The sea level is rising, so that the island of New Moore — known to the Bengalis as Talpatti — has been consumed by the Indian Ocean. Lohachara, located where the Ganges and Brahmaputra empty into the Bay of Bengal, formerly had 10,000 inhabitants and has now also been lost to rising waters. The Republic of Kiribati, a collection of 33 islands in the central Pacific, has called for international assistance to relocate its 97,000 inhabitants as incursions of salt water devastate farmland and contaminate springs. A fragment of Greenland has separated from the main island; it is now known as Global Warming Island, or Uunartoq Qerertoq in Inuit. The land of the Kuna Indians in the islands of Panama is threatened with disappearance, as is also reported of some areas of Piura department in Peru.

Environmental changes through warming give rise of a number of climatic calamities. Winters become harsher, as we saw most recently in the northern hemisphere and in Puno, Peru, leading to heightened infant mortality. On the other hand, exceptionally warm summers have been reported in Brazil and Africa. The “Chill” is a wave of cold that negatively impacts the Peruvian rainforest. According to reports, this phenomenon is expected to affect 11 of Peru’s 24 departments. In my home department of Cusco, flooding was so severe during the last rainy season that in some communities only the roofs of the houses remained above water, hundreds of hectares of crops were destroyed, for weeks a river of mud flowed through the town of Zurite and buried a colonial temple, the medical center and the main school.

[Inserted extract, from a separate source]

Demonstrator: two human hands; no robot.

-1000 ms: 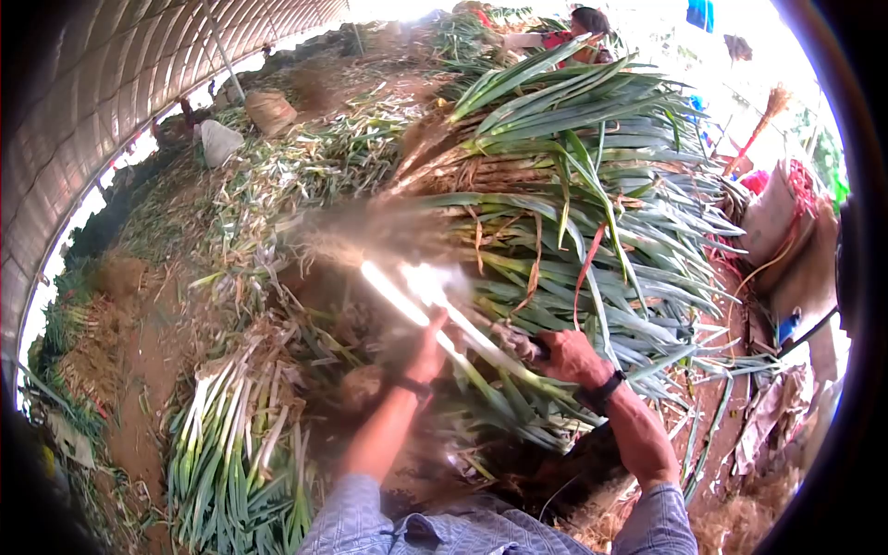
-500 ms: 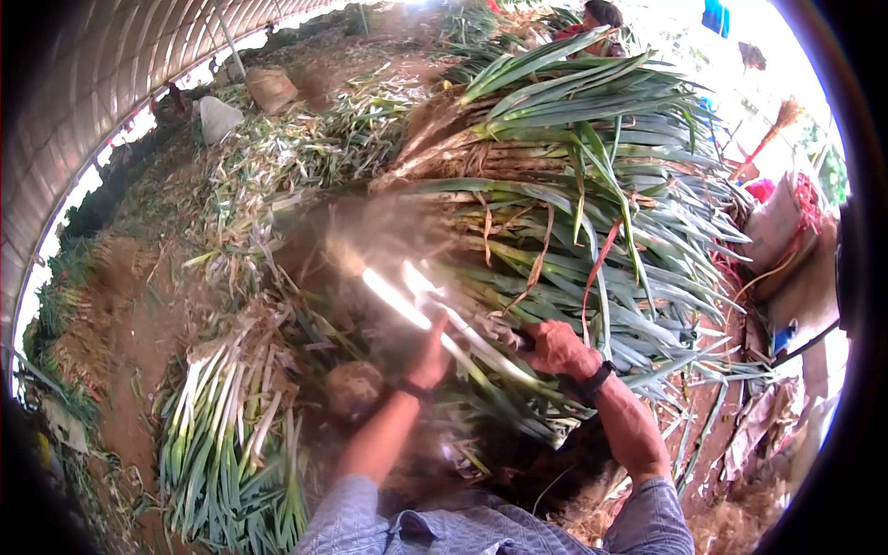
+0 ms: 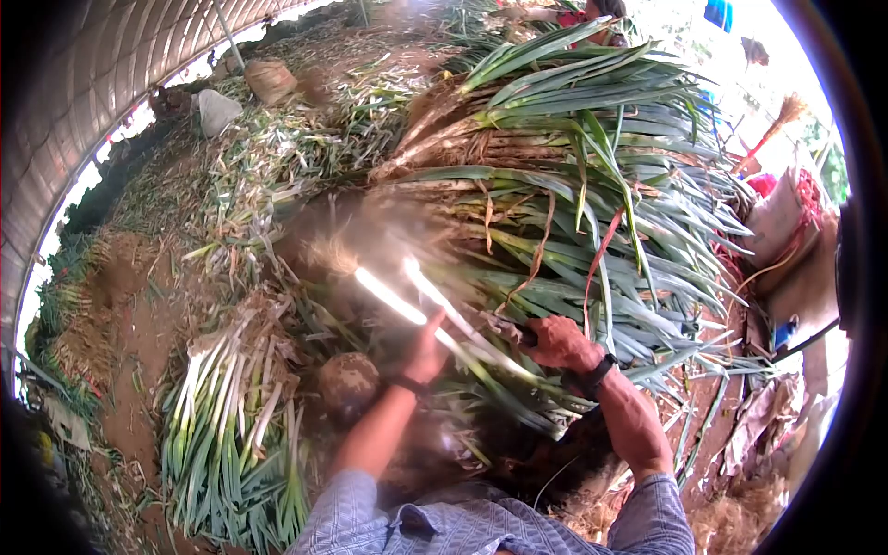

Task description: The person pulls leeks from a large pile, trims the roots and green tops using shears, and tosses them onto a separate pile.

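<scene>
My left hand (image 3: 425,351) is closed around the white shafts of green onions (image 3: 392,297), their tops trailing down to the right. Shaggy roots on one of them point up and away from me, blurred in a dusty haze. To the right, my right hand (image 3: 561,344) grips a dark-handled tool (image 3: 502,328) whose front end points left at the stalks. What kind of tool it is I cannot tell. A round, soil-brown shape (image 3: 349,384) lies beside my left wrist.
A large heap of untrimmed green onions (image 3: 592,199) rises ahead and to the right. Peeled green onions (image 3: 227,407) lie in a bunch at left. Stripped leaves (image 3: 305,139) litter the ground beyond, near a white sack (image 3: 217,113). Another person (image 3: 606,11) is at the far top.
Both hands have shifted slightly up in view, with the green onions still in my left hand. The brown round shape shows more clearly beside my left wrist.
</scene>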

Not long ago, Pakistan suffered from severe flooding. Some of the victims of Hurricane Katrina, which devastated New Orleans undertook to sue the big companies for their role in bringing about global warming and thereby the hurricane. Of course the mass media, controlled by those who brought us climate change, do not report on its causes but rather present it as a set of “natural disasters”. It is plain that they are by no means natural, that they are caused by big capital through the accelerating emission of greenhouse gases. The core pages of our monthly magazine Lucha Indígena ( are dedicated to reports of global warming’s effects under the general title “Big Capital’s Attack on Humanity” (Ataque del gran capital a la humanidad).


Dealing with the Problem

In 1997 the main greenhouse-gas emitting countries met in Kyoto, where they agreed to reduce emissions by at least 5%. However, the accord was not ratified by all. Among the abstentions were the USA, responsible for 25% of worldwide emissions yet with very little compliance with the Kyoto meeting’s goals. In 2009 in Copenhagen there was another international meeting on this problem, again called by the United Nations. This time there was not even a consensus accord. The African countries, some of whose people have to walk great distances every day in search of water, called for indemnities from the polluting countries of the North, something that the latter absolutely refused to consider. Outside of the official meeting, Obama gathered a number of pliant delegates, who were persuaded to sign the so-called Copenhagen Accord. This document contains no commitment to reduce greenhouse-gas emissions, just expressions of good intentions. The USA later bought signatures from additional countries. Ecuador responded that if it just was a matter of money, it would be easy enough to take up a collection to pay the USA to sign the Kyoto Protocol.

The positive aspect of the Copenhagen meeting was the 100,000 people outside, calling loudly to “Change the system, not the climate!” and “If the climate was a bank, they would already have saved it!”

In view of the meeting’s failure, President Evo Morales of Bolivia convened the People’s World Conference on Climate Change and the Rights of Mother Earth on 12-19 April in Cochabamba, Bolivia. The meeting was successful in bringing together and facilitating networking among defenders of the environment from different parts of the world. Unfortunately, the eruption of the volcano in Iceland at that time grounded many flights and prevented attendance by a number of Europeans. It is also regrettable that the meeting did not reach agreement on collective actions. A table set up outside the meeting served to publicize criticisms of the present government’s continuation of its predecessors’ extractivist economy.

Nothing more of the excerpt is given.